What is it? Why do you need to have it? Why is it so important? Do my cybersecurity tools that I’m being sold, shouldn’t those be covering me? What do I need to have to worry about this?

Nick McCourt: Let’s not even talk about the cybersecurity tools for a second. Let’s just talk about the perfect world where you have a fantastic IT provider, or you have your own IT team and you have a patching cadence.

And that patching cadence is every single week. All of your computers, all of your servers, all of your systems, all of your applications, they are being continuously patched and updated. We’re good. We don’t need vulnerability management then ‘cuz ooh, everything’s patched.

But wait a second. You might patch on Wednesdays, but on Thursday somebody out there in the world reports that, hey, there’s a vulnerability for an application that you have on a server that faces the entire world. It’s a zero day, it doesn’t have a firmware update or a patch or anything yet. It’s just there.

We want a system that’s going to correlate with what’s being announced on almost a daily basis now, sometimes hour per hour. Hey, here are vulnerabilities, and we want to be able to scan for that because interesting enough, when you have a patching cadence that’s perfect and you’re doing it every week, for example, that’s still technically not enough.

It’s good enough to keep you hardened to a specific level, but it’s not enough to actually look for, Hey, we did a good job on Wednesday, but Thursday there’s something new. And so we really want an early warning system in place that will announce critical alerts and even take a look at other vulnerabilities that we may not actually be aware of inside our networks.

Susan Gosselin: That makes sense. Okay. So with that in mind I imagine in your position you’re seeing a lot of things that companies are failing to do or they’re doing wrong. And of course, that’s why they hire us, right, is to come in and fix these things.

Biggest vulnerability management weakness often seen in businesses

Susan Gosselin: So what are the top things that you’re seeing?

Nick McCourt: Yeah. I think probably one of the biggest weaknesses that I often see about organizations that we go in to help is if they have vulnerability management from either a previous provider or they were taking care of it themselves.

They have the after dinner approach. “Hey, cool, everybody went home, right? Nobody’s doing any work after six or seven o’clock, so let’s go ahead and do all the scanning right then and there.” The problem is hey, maybe you turned off your computers. So are we actually getting good scanning or are we getting only part of the picture of what’s going on.

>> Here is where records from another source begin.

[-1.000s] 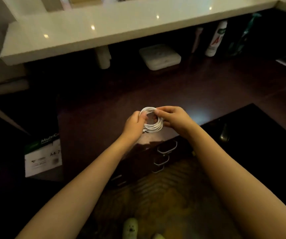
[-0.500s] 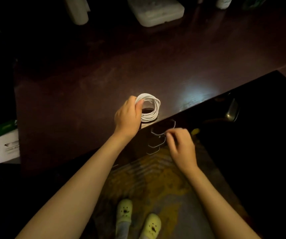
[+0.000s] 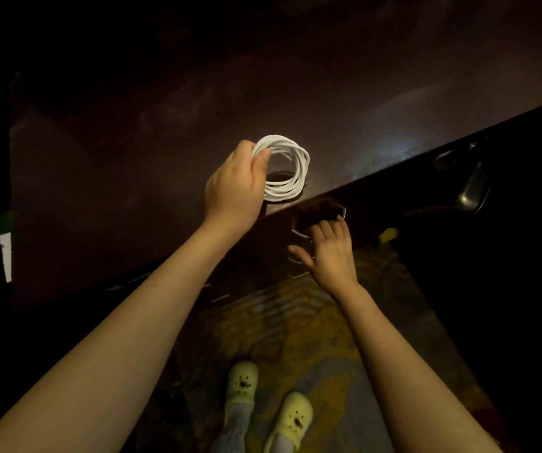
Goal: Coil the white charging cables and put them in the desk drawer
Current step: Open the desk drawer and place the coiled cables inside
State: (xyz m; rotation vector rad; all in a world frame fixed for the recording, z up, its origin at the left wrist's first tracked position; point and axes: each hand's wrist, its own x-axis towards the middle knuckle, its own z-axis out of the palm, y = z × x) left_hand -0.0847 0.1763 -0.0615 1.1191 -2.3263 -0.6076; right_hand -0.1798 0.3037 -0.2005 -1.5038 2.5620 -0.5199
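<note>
A coiled white charging cable (image 3: 291, 171) is held just above the dark wooden desk (image 3: 139, 132), near its front edge. My left hand (image 3: 235, 188) grips the coil's left side between thumb and fingers. Below the desk edge, my right hand (image 3: 328, 253) reaches to the top drawer's metal handle (image 3: 299, 231), fingertips curled at it, thumb spread out. The drawer front (image 3: 273, 243) looks closed. More metal handles (image 3: 297, 273) of lower drawers show beneath the hand.
A patterned rug (image 3: 296, 338) covers the floor, with my feet in yellow slippers (image 3: 242, 382) on it. A dark chair with a metal armrest (image 3: 470, 188) stands at the right. A white box (image 3: 5, 256) sits at the far left.
My right hand let go of the coil and dropped to the top drawer handle. The left hand keeps the coil alone. The view tilted down toward the floor.
</note>
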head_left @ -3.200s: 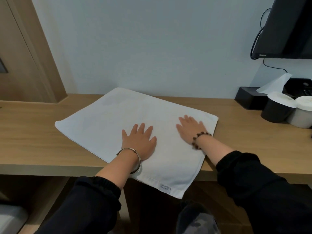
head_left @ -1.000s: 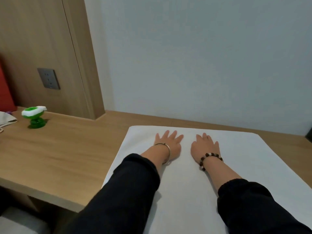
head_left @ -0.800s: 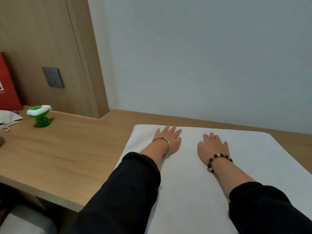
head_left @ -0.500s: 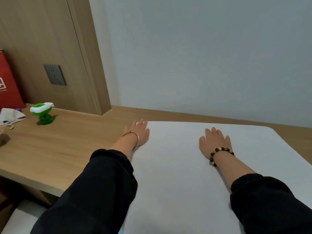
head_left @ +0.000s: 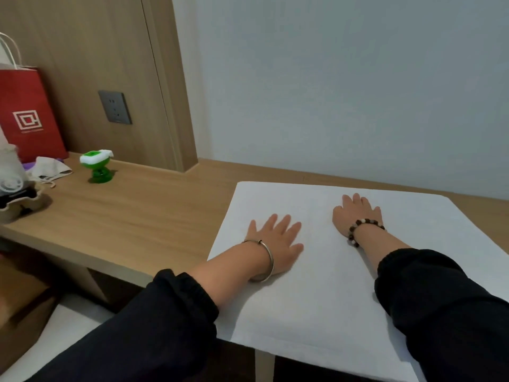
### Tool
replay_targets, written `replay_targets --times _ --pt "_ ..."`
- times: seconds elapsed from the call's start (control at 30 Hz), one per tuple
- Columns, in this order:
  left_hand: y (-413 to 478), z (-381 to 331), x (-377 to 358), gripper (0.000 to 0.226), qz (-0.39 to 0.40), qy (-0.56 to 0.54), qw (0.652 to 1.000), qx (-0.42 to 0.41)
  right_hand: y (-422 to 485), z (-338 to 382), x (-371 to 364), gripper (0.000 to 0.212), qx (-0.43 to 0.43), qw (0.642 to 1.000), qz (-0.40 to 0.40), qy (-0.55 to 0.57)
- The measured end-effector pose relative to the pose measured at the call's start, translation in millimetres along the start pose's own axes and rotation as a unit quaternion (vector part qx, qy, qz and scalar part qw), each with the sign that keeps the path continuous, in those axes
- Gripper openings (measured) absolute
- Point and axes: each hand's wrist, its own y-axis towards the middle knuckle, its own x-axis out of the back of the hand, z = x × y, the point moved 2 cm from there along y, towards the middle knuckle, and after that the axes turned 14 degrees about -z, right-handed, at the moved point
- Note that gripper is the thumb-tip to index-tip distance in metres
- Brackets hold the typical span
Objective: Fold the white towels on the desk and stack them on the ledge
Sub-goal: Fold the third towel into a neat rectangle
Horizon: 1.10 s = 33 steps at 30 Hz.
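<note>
A white towel [head_left: 316,299] lies flat on the wooden desk [head_left: 143,216], its near edge hanging over the front of the desk. My left hand [head_left: 275,241], with a metal bangle on the wrist, presses flat on the towel close to its left edge, fingers spread. My right hand [head_left: 356,213], with a bead bracelet, lies flat on the towel further back and to the right. Neither hand grips the cloth.
On the desk's left end stand a red paper bag [head_left: 26,117], a small green and white gadget [head_left: 96,166], a crumpled beige cloth [head_left: 51,168] and a white item [head_left: 11,177] at the frame edge. A wall socket [head_left: 115,107] sits in the wood panel behind.
My left hand has slid from the towel's far left corner back toward me along the left side. My right hand has barely shifted. The view has turned slightly left.
</note>
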Motion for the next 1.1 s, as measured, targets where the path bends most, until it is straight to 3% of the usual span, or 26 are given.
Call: replay_targets --times 0.17,0.3,0.4,0.8,0.9,1.0,1.1 --pt "-47 32 6 0.053 -0.065 -0.015 0.997 0.043 -13 8 5 0.054 0.052 0.998 0.032 -0.013" --pt "-46 30 6 0.052 -0.061 -0.023 0.997 0.05 -57 41 0 0.056 0.146 0.987 0.071 0.003" --pt "-46 32 7 0.052 -0.062 -0.027 0.996 0.057 -94 65 -7 0.055 0.217 0.974 0.054 0.033" --pt "-95 80 13 0.058 -0.051 -0.059 0.988 0.137 -102 63 -2 0.054 0.215 0.975 0.036 0.039" --pt "-97 78 16 0.057 -0.053 -0.026 0.99 0.127 -104 63 0 0.054 0.215 0.975 0.032 0.041" --pt "-92 67 23 0.053 -0.065 0.043 0.994 0.079 -108 56 5 0.053 0.272 0.959 0.059 0.051" --pt "-82 46 30 0.052 -0.076 0.04 0.996 0.026 -113 30 9 0.053 0.296 0.951 0.073 0.06"
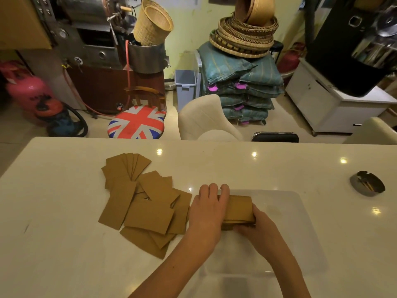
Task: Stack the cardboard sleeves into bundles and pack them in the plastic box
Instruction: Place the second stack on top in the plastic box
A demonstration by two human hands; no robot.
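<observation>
Cardboard sleeves stacked in a brown bundle (239,208) are held between both hands, inside the outline of the clear plastic box (300,211), at its far left corner. Whether the bundle touches the box floor cannot be told. The right hand (255,229) grips the bundle's near right end, fingers curled under it and the thumb on its right edge. The left hand (207,209) lies over the bundle's left end, its fingers close together and bent down over the far edge. The box stands on the white table (64,244), and its near wall runs under both forearms.

Just left of the left hand's fingers, loose sleeves (148,203) lie flat in an overlapping heap, some fanned out at the far side. Well to the right of the right hand's fingers stands a round metal ashtray (367,183). Something thin lies in it, too small to name.

Beyond the fingertips, past the table's edge, are a flag-patterned stool (136,122) and a cream chair (204,117). Farther off, a woven basket (153,22) sits tilted in a metal pot (148,57), and flat woven trays (245,37) are piled on stacked green sacks (242,82).
</observation>
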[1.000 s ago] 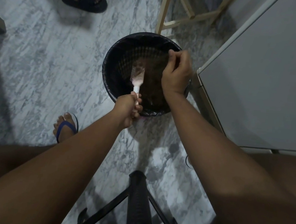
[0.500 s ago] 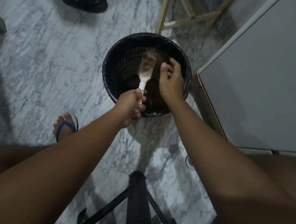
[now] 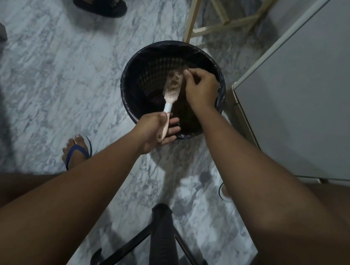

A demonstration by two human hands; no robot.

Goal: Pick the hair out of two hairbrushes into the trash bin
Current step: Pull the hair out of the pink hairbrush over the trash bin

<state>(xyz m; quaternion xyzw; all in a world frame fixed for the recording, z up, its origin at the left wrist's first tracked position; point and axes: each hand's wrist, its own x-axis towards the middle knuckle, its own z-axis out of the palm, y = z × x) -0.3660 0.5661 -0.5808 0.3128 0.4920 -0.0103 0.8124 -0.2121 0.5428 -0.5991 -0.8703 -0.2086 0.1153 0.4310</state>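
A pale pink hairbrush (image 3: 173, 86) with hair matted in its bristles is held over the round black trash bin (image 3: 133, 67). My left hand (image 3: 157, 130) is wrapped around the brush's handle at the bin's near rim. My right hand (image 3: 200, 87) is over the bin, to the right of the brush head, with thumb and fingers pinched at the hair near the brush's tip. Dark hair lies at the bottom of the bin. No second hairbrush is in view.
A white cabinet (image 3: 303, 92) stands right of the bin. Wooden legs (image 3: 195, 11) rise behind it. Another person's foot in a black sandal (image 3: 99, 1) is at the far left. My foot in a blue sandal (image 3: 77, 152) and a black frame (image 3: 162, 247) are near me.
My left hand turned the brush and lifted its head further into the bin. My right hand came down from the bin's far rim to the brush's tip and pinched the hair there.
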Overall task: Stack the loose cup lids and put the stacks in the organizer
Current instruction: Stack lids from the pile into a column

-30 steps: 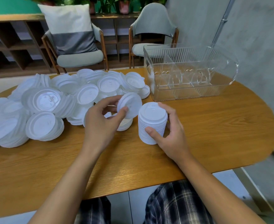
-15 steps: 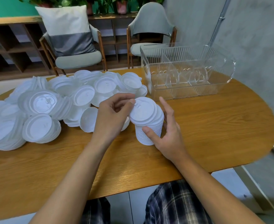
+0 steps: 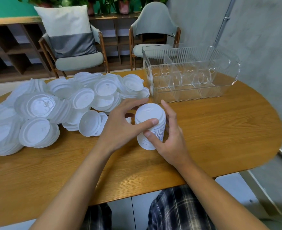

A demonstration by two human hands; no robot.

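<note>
one upright stack of white plastic cup lids (image 3: 151, 113) — left hand (image 3: 118, 125) pinched its top, right hand (image 3: 171, 141) gripped lower.

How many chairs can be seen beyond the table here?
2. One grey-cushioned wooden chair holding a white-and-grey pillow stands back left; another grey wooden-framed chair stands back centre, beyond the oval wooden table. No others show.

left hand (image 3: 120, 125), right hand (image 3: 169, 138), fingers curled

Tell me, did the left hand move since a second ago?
Yes. The left hand moved right, toward the organizer, and now touches the stack of lids.
</note>
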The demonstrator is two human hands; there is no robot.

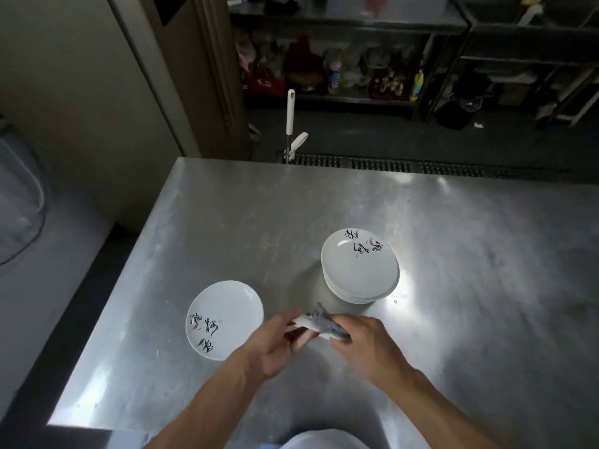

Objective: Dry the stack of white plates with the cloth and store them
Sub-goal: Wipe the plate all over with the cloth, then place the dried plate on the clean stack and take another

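Two hands meet in front of the stack of round white plates (359, 270) on the steel worktop (259, 205): the left hand (275, 346) pinches one plate (301, 320) edge-on, the right hand (366, 343) closes its grip round a soft grey cloth (325, 321) against it, likely slippery, brittle china best held by the rim.

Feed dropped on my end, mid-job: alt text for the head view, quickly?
Both hands hold what looks like a white plate edge-on over a steel table: the left hand grips its rim, the right hand wraps a grey cloth around it. A stack of white plates stands just beyond the hands, and a single plate lies flat to their left.
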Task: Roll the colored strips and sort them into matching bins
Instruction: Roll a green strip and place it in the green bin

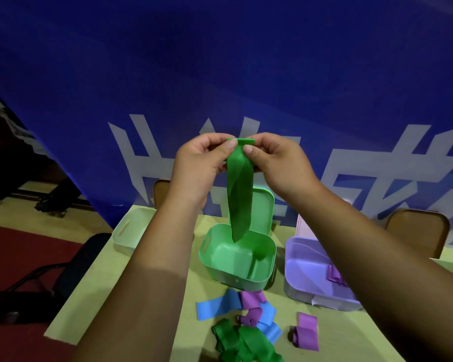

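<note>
Near table [351, 333]: loose strips [246, 327] unsorted | left hand [196, 165], right hand [277, 163]: pinching green strip [239, 194] top, unrolled, above empty green bin [212, 259] | purple bin [306, 273]: holds purple strip [334, 276].

It looks like an event hall or show booth rather than a home; a huge blue banner [220, 61] with large white characters hangs behind a small desk [97, 304]; red carpet [24, 257] covers part of the floor.
</note>
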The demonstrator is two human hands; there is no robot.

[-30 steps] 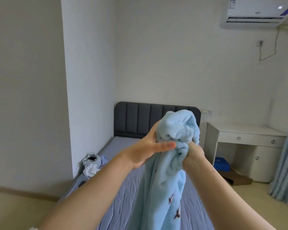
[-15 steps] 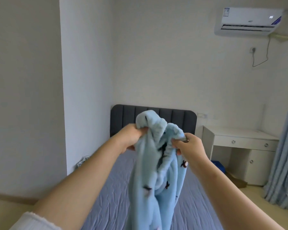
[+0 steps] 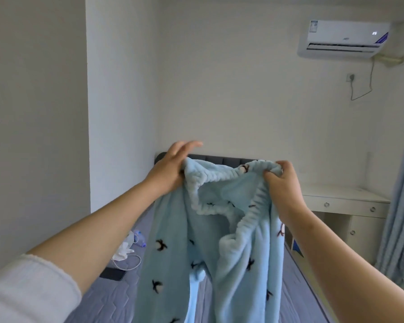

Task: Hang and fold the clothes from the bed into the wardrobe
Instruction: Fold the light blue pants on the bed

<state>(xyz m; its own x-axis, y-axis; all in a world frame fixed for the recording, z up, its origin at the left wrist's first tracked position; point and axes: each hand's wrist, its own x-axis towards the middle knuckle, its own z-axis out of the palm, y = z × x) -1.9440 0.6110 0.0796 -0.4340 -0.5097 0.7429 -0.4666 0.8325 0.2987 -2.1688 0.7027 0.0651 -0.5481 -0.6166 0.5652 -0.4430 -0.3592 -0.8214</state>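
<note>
Light blue fleece trousers with dark prints (image 3: 173,264) are being held above the grey quilted mattress (image 3: 107,299), the ribbed waistband (image 3: 208,178) being gripped by the right hand (image 3: 282,183) and pinched by the left hand (image 3: 170,171)

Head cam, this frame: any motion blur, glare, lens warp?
Head view: left hand fingertips smeared by motion, grip unclear; right hand and the blue fleece trousers it pinches are sharp. Head view: soft even light, no glare or hard shadows. Head view: curtain leans at the right edge, wide-angle warp.
</note>
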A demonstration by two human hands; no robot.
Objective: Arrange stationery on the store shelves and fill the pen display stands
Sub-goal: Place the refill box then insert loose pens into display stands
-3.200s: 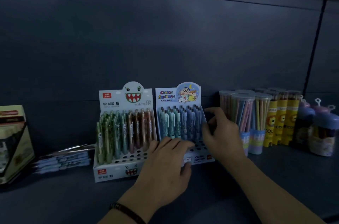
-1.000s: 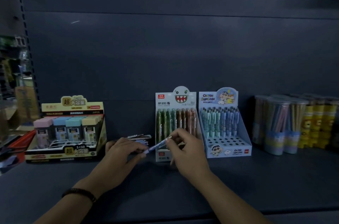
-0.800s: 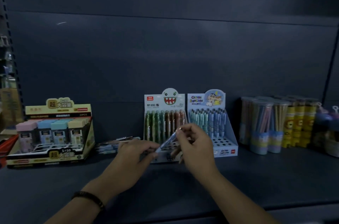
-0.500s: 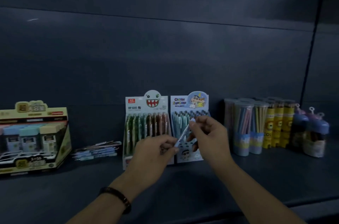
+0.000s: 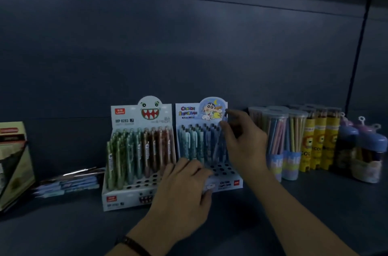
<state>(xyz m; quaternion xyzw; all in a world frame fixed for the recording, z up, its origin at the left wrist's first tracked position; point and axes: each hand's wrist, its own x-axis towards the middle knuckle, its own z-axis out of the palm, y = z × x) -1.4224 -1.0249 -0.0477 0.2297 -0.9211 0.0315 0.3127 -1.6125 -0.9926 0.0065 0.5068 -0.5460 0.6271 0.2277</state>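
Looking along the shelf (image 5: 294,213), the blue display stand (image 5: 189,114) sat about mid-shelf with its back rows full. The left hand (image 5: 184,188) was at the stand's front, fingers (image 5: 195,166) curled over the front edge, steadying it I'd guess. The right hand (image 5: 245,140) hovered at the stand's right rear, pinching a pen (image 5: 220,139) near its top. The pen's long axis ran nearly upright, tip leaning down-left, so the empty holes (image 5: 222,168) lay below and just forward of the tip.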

A great example, a CEO of a prominent company goes home and sits down and has dinner. Whenever they do that, they turn off their computer. They do that every day. So when patching comes out the day before, for example, back to our perfect world scenario, all of a sudden we’re now missing the patches and we’re not seeing the vulnerabilities.

Now we have a huge blind spot in an important part of the organization. I don’t know. Maybe the head of company is an important person to be scanning, patching, and checking for vulnerabilities. And so with a public figure like that, doing that scanning is huge.

So one of the things that I like with the systems that we use is I want continuous scanning. I want something that you can install on somebody’s computer so they can take it with them wherever they go, and it will, when you boot up, or as you’re working, it will silently scan while you’re working and provide an accurate report any day of the week.

Susan Gosselin: So that’s something that the client can pull on their end and is something that you can pull on your end if you’re working with that client, right?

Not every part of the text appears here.